When designing cross-species studies of SPBC119.09c:
Sequence homology analysis: Determine the degree of conservation between SPBC119.09c and its orthologs in other species to guide epitope selection for antibodies.
Expression system compatibility: Consider species-specific promoters and expression levels when creating tagged constructs for comparative studies.
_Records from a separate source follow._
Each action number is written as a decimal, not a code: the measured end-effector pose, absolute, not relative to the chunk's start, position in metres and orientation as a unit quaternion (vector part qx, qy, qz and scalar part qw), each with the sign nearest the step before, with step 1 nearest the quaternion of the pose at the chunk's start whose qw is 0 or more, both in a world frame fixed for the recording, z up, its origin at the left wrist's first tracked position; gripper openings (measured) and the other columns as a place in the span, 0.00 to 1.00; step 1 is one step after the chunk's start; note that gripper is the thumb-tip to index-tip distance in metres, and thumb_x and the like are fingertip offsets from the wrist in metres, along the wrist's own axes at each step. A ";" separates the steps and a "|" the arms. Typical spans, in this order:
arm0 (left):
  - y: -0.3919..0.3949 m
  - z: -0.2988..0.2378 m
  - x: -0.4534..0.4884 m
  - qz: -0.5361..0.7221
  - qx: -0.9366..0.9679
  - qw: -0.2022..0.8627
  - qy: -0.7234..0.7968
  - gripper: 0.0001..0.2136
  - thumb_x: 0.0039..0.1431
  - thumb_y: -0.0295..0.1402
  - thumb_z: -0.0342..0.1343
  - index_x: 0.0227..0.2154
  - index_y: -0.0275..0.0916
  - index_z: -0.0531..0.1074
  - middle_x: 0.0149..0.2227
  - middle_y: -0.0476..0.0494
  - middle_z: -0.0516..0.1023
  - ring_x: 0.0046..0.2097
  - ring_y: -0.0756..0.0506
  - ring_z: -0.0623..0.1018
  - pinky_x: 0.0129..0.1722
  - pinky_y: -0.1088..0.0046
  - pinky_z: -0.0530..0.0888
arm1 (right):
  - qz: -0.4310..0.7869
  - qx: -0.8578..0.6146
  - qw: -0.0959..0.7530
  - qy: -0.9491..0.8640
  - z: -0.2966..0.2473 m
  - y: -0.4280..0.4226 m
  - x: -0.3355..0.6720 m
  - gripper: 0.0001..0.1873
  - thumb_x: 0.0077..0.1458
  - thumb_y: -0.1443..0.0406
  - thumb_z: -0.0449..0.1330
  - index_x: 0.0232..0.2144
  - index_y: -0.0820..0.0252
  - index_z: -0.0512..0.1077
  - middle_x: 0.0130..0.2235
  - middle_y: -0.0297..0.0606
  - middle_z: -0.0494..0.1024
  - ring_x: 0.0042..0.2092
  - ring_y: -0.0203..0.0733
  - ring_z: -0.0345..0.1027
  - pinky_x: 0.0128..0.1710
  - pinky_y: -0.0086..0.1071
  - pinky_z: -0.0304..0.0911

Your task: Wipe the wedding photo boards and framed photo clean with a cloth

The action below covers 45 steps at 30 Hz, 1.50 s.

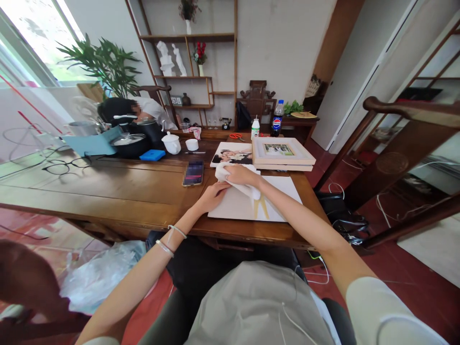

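Observation:
My right hand (240,174) is closed on a bunched white cloth (254,192) and presses it near the upper left of a white board (232,207) lying flat on the wooden table. At the board's left edge, my left hand (211,197) rests with its fingers stretched out, just below the cloth. Part of the board is hidden under the cloth and my right forearm. A yellowish V-shaped mark (260,209) shows on its surface. Just beyond my hands lies a photo print (235,153), beside stacked picture frames (305,155).
A phone (193,173) and a blue box (152,155) lie to the left, near a white lidded pot (171,143) and eyeglasses (59,167). Behind the frames stand a white bottle (255,128) and a cola bottle (277,120). Another person (153,109) leans at the table's far left.

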<state>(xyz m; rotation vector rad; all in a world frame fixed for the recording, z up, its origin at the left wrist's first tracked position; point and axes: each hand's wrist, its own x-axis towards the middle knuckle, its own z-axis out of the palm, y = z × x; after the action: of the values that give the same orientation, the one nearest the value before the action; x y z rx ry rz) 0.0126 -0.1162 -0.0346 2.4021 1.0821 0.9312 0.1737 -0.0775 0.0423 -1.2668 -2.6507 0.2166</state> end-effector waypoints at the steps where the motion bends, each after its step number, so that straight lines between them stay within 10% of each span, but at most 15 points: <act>1: -0.117 -0.035 0.013 0.331 0.844 0.177 0.382 0.18 0.59 0.29 0.44 0.48 0.39 0.73 0.52 0.44 0.74 0.55 0.42 0.72 0.58 0.59 0.64 | 0.075 -0.429 0.099 -0.895 0.042 -0.080 0.182 0.18 0.53 0.68 0.50 0.45 0.63 0.70 0.49 0.44 0.75 0.49 0.49 0.68 0.46 0.33 0.59; 26: -0.119 -0.037 0.012 0.342 0.843 0.187 0.371 0.18 0.62 0.34 0.43 0.50 0.37 0.71 0.55 0.42 0.71 0.59 0.43 0.68 0.61 0.60 0.60 | 0.022 -0.533 0.155 -0.831 0.071 -0.235 0.377 0.14 0.55 0.56 0.51 0.24 0.57 0.67 0.25 0.39 0.72 0.30 0.43 0.67 0.33 0.37 0.61; 30: -0.118 -0.037 0.011 0.327 0.850 0.182 0.371 0.18 0.62 0.34 0.43 0.51 0.37 0.71 0.56 0.42 0.71 0.59 0.43 0.67 0.62 0.60 0.59 | -0.022 -0.507 0.154 -0.848 0.070 -0.219 0.366 0.07 0.51 0.65 0.52 0.29 0.58 0.70 0.41 0.44 0.76 0.43 0.49 0.69 0.41 0.40 0.64; 34: -0.118 -0.036 0.011 0.328 0.850 0.181 0.371 0.19 0.62 0.35 0.42 0.51 0.35 0.70 0.56 0.40 0.70 0.59 0.43 0.68 0.62 0.60 0.59 | -0.052 -0.438 0.136 -0.887 0.048 -0.194 0.347 0.13 0.47 0.75 0.50 0.30 0.59 0.73 0.63 0.38 0.58 0.64 0.54 0.45 0.59 0.51 0.50; 45: -0.117 -0.038 0.011 0.334 0.846 0.182 0.374 0.18 0.62 0.35 0.43 0.51 0.37 0.71 0.55 0.42 0.71 0.59 0.44 0.68 0.62 0.60 0.59 | 0.013 -0.450 0.083 -0.889 0.020 -0.219 0.330 0.11 0.46 0.74 0.53 0.28 0.59 0.73 0.61 0.41 0.62 0.66 0.52 0.41 0.62 0.52 0.45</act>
<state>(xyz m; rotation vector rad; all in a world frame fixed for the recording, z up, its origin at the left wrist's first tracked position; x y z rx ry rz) 0.0114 -0.1174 -0.0382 2.3872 1.0554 0.9421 0.3295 -0.2189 0.0199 -1.3445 -2.6551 0.0394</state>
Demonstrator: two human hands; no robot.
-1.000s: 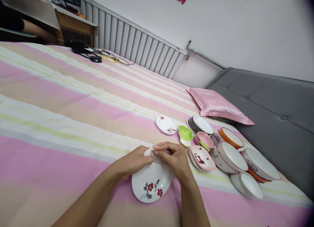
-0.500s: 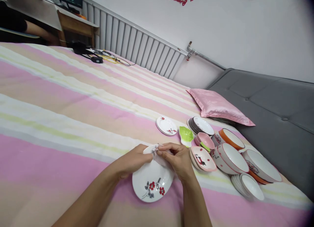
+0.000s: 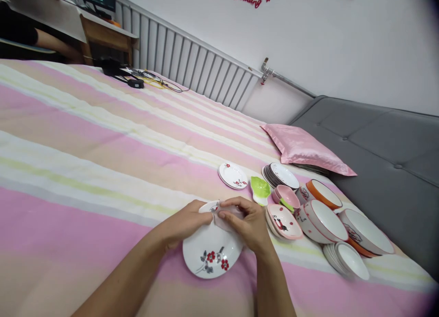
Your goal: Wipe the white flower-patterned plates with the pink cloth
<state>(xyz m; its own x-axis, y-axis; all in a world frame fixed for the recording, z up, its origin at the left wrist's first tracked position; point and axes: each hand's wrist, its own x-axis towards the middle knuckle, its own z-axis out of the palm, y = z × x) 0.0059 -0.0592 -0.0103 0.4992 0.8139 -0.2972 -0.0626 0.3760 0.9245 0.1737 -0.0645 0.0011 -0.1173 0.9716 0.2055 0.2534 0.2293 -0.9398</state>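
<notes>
A white plate [image 3: 210,253] with red and grey flowers lies on the striped bedspread in front of me. My left hand [image 3: 185,223] is closed on its far left rim. My right hand [image 3: 248,223] is closed on a small white cloth [image 3: 223,221] pressed onto the plate's far part. Both thumbs meet at the plate's far edge. Just right of my right hand sits a pink dish [image 3: 284,221] with a dark figure on it.
To the right stand a small flowered plate [image 3: 232,175], a green leaf dish [image 3: 259,189], a stack of plates [image 3: 280,175], several bowls [image 3: 322,219] and stacked white dishes [image 3: 346,261]. A pink pillow [image 3: 303,149] and grey sofa [image 3: 387,157] lie beyond. Cables [image 3: 137,77] rest far left.
Both hands have shifted slightly nearer with the cloth moving over the plate's far part. The plate has slid a little to the left.
</notes>
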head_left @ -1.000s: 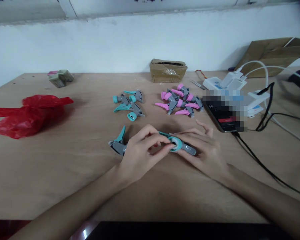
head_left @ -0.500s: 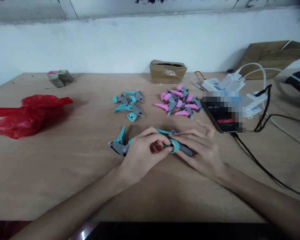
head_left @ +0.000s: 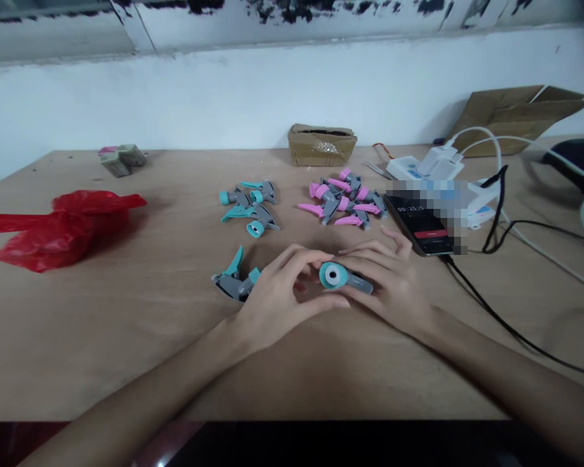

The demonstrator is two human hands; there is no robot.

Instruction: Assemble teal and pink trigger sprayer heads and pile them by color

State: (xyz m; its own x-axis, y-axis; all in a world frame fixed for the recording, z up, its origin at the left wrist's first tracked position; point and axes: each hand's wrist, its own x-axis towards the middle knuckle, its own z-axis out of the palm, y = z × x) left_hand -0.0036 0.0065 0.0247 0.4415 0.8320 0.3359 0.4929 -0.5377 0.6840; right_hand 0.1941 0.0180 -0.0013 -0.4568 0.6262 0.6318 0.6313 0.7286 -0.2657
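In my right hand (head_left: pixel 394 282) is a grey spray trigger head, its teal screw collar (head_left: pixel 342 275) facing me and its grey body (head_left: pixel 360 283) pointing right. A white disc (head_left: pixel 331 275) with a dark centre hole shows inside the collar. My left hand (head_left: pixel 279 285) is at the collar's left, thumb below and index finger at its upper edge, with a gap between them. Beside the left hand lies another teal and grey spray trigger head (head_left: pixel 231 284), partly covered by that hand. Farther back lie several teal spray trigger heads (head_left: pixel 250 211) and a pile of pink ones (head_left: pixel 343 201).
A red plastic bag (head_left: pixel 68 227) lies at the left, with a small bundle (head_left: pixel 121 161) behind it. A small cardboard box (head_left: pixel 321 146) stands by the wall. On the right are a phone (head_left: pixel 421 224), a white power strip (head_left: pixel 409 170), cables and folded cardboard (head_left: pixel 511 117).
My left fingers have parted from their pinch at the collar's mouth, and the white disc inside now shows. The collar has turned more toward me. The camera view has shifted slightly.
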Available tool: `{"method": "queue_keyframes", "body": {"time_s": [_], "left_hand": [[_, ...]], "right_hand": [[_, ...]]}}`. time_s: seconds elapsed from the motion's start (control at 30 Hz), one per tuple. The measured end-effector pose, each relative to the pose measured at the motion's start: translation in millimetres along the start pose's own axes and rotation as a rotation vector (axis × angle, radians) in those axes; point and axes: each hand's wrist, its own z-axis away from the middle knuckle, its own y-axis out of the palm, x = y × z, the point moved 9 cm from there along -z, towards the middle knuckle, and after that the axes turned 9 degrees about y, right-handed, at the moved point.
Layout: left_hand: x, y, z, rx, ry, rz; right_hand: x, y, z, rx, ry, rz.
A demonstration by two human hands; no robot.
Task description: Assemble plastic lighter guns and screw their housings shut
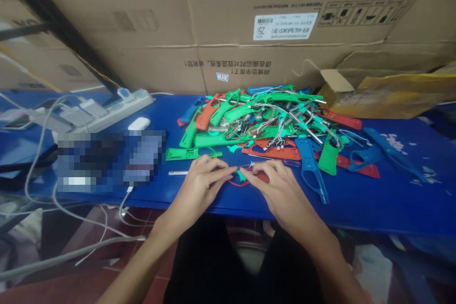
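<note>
A red plastic lighter shell (pixel 261 176) lies at the table's front edge, under my hands. Its handle side is toward the right, and a metal tube (pixel 178 173) sticks out to the left past my left hand. A small teal trigger piece (pixel 242 176) sits at the shell's finger loop. My left hand (pixel 208 176) is closed, fingertips pinched at the left of the trigger. From the other side my right hand (pixel 270 181) presses on the shell, thumb and fingers close to the trigger. The fingers partly hide both parts.
Behind my hands is a pile of green, red and blue lighter shells (pixel 213 138) with wires and metal tubes. A blue shell (pixel 309 166) lies right. Left are a power strip (pixel 121 111), a white earbud case (pixel 139 124) and phone (pixel 144 156). A large carton (pixel 160 23) stands behind.
</note>
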Motion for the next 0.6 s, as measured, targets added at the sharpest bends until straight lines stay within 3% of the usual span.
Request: {"method": "queue_keyframes", "body": {"time_s": [0.13, 0.27, 0.6], "left_hand": [[-3.6, -2.6, 0.0, -0.003, -0.052, -0.077], [-12.1, -3.7, 0.6, -0.013, -0.011, -0.145], [-0.8, -4.3, 4.2, -0.066, -0.043, 0.113]], "right_hand": [[-0.8, 0.0, 0.4, -0.013, 0.009, 0.005], [-1.0, 0.3, 1.1, -0.013, 0.001, -0.007], [-0.1, -0.3, 2.7, -0.033, -0.008, -0.008]]}}
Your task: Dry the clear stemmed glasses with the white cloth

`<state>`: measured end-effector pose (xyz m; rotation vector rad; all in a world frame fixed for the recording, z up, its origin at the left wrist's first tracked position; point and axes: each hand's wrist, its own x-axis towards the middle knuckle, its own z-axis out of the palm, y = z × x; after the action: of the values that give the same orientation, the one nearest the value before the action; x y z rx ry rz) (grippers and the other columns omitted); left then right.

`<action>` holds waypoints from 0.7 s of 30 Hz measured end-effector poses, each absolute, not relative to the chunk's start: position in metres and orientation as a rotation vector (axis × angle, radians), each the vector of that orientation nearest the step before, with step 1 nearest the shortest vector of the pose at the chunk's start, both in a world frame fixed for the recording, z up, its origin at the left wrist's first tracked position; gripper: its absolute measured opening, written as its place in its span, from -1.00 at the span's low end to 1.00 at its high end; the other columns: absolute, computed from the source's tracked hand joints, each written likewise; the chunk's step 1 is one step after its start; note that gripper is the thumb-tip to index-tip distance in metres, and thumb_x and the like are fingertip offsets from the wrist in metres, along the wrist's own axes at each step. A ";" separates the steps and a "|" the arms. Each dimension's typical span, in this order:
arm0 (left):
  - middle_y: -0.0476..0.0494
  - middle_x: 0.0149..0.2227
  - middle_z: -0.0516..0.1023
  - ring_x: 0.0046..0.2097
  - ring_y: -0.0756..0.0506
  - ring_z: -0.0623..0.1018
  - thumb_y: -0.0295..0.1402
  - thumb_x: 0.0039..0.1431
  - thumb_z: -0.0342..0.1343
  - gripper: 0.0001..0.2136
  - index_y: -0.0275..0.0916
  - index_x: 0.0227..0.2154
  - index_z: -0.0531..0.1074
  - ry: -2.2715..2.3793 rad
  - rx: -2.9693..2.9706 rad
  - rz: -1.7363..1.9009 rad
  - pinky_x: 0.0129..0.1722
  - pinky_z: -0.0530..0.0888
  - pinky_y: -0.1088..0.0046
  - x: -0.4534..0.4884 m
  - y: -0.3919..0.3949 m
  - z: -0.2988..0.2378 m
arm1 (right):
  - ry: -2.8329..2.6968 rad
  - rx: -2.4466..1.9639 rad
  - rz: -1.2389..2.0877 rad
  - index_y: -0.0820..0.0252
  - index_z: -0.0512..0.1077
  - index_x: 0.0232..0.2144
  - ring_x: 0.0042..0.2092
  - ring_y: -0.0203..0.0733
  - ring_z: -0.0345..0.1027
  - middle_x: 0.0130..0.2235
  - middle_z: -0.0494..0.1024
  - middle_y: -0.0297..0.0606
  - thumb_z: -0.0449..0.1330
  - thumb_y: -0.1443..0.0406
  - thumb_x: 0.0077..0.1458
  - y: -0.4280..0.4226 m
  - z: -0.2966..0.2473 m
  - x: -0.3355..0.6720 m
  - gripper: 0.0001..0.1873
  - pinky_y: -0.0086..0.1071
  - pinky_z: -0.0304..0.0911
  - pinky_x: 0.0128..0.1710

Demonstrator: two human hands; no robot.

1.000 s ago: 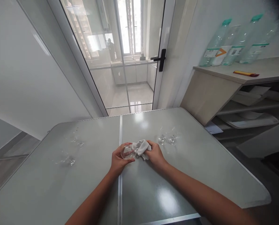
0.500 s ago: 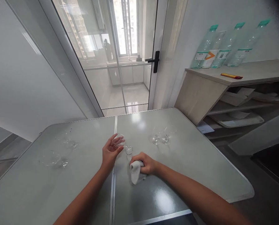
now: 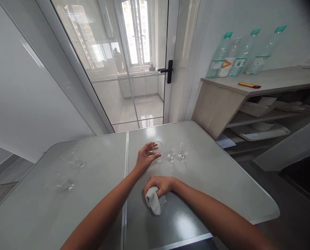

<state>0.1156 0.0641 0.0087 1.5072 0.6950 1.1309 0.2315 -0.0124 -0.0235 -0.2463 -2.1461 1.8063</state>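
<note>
My left hand [image 3: 146, 155] curls its fingers and thumb around a clear stemmed glass [image 3: 158, 147]. The glass is upright, its foot at or just above the tabletop; I cannot tell which. Just to its right stand two more clear stemmed glasses, a nearer one [image 3: 171, 158] and one beside it [image 3: 182, 157]. A crumpled white cloth [image 3: 155, 203] is bunched in my right hand [image 3: 160, 185], low over the table in front of the glasses.
More clear glasses [image 3: 70, 186] are on the left part of the grey table [image 3: 97, 194]; their outlines are faint. A metal strip [image 3: 125, 198] divides the tabletop. Behind is a glass door with a black handle [image 3: 170, 72]. Plastic bottles [image 3: 238, 64] stand on the right-hand shelf unit [image 3: 209, 107].
My left hand has carried the glass rightward across the metal strip, close to the other two. The glass has gone from tilted to upright. My right hand with the cloth has shifted slightly nearer me.
</note>
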 end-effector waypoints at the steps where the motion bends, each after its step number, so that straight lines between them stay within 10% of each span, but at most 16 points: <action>1: -0.32 0.08 0.58 0.03 -0.24 0.62 -0.33 -0.08 0.48 -0.42 -0.18 0.04 0.45 0.692 1.506 1.124 -0.07 0.59 0.20 0.118 0.066 0.007 | -2.150 -0.260 1.803 0.35 0.55 -0.24 -0.28 -0.22 0.39 -0.32 0.56 -0.25 0.40 0.01 -0.01 -0.012 -0.023 0.232 -0.51 -0.46 0.29 -0.23; 21: -0.39 0.10 0.56 0.00 -0.25 0.64 -0.30 -0.10 0.49 -0.36 -0.21 0.08 0.42 0.702 1.520 1.032 -0.09 0.64 0.13 0.128 0.063 -0.004 | -2.150 -0.376 1.790 0.33 0.51 -0.24 -0.28 -0.23 0.35 -0.30 0.53 -0.27 0.40 0.00 -0.04 -0.015 -0.022 0.230 -0.49 -0.46 0.27 -0.25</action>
<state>0.1282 0.0631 -0.0037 1.5202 0.7023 1.0323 0.2298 -0.0155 -0.0217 -0.3757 -2.1500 1.7899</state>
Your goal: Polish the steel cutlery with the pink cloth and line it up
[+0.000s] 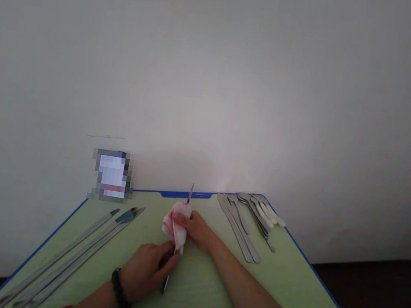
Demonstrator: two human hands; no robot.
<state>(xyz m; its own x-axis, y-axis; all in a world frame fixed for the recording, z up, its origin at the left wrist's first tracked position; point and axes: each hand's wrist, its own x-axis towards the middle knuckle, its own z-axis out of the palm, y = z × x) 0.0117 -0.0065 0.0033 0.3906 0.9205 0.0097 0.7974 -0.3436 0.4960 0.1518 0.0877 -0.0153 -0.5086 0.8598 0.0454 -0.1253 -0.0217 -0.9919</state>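
A pale wall (215,93) is rising behind the green, blue-edged bench (198,298). Over the bench's middle, the left hand (146,269) is pinching the handle end in its grip, and the right hand (199,231) is closing its grip on a pink-and-white cloth (170,224), which is wrapping the table knife (166,283) with its tip poking out. Three knives (83,259) are lying at left; two knives (233,226), spoons (254,215) and white-handled cutlery (268,217) are lying at right. A dark beaded bracelet (119,290) is circling the left wrist.
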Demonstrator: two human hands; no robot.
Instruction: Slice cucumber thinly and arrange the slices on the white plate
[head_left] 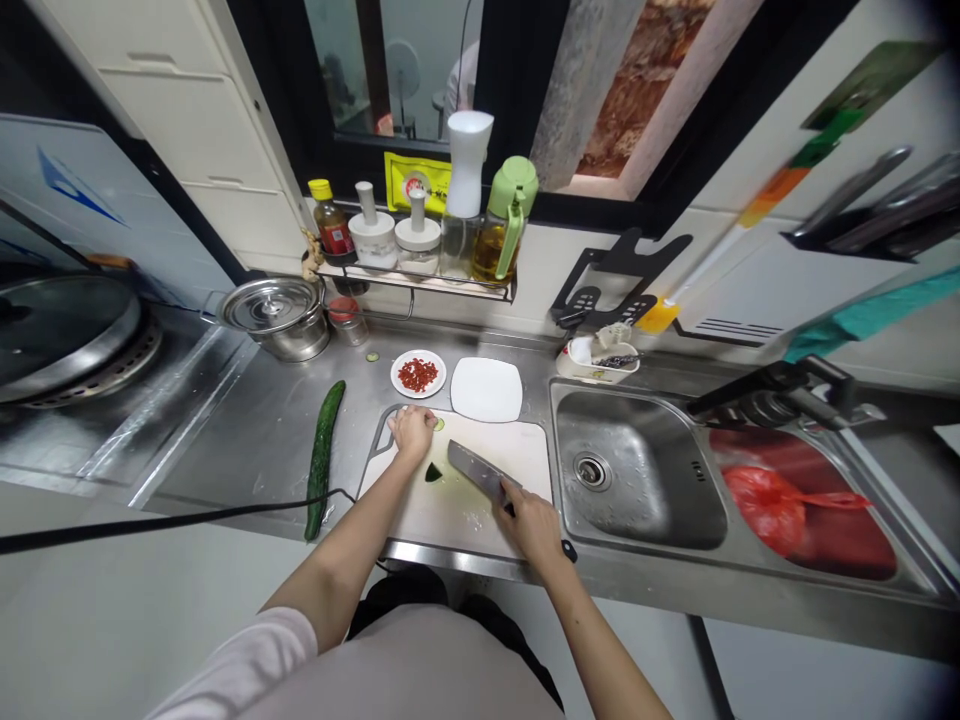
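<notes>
My right hand is closed round the handle of a cleaver, whose blade lies low over the white cutting board. My left hand rests at the board's far left corner, fingers curled over a pale green cucumber piece that mostly hides under them. A small dark green cucumber end lies on the board between my hands. A whole cucumber lies on the steel counter left of the board.
Behind the board stand a small plate of chopped red chilli and a bare white square plate. A sink is to the right, a steel pot and stove to the left. A black cable crosses the counter's front edge.
</notes>
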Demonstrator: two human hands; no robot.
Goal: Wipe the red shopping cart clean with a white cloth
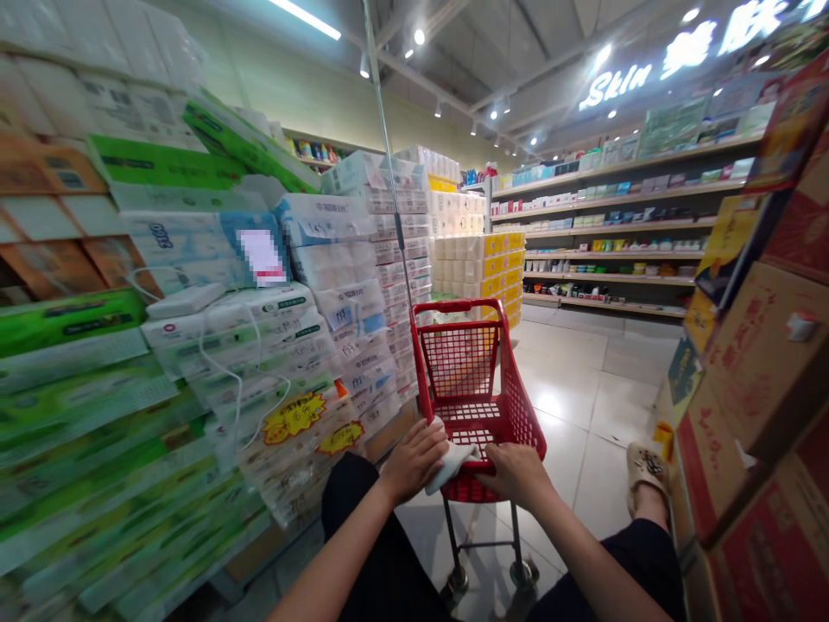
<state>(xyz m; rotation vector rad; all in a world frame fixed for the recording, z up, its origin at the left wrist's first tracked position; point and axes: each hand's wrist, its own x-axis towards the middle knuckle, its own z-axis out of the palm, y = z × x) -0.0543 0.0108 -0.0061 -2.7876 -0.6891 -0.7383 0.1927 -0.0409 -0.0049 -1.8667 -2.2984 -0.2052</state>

Antibody cross-reactivity testing: Validate whether antibodies against S. pombe SPBC119.09c recognize orthologs in other species, or whether species-specific antibodies are required.
Control for cellular context differences: ORMDL family proteins may have divergent functions or interaction partners across species, requiring careful interpretation of results.
Complementation assays: Test functional conservation by expressing SPBC119.09c orthologs in S. pombe deletion mutants and vice versa.
Researchers should standardize experimental conditions as much as possible while accounting for species-specific differences in optimal growth conditions, cell wall composition, and genetic manipulation techniques.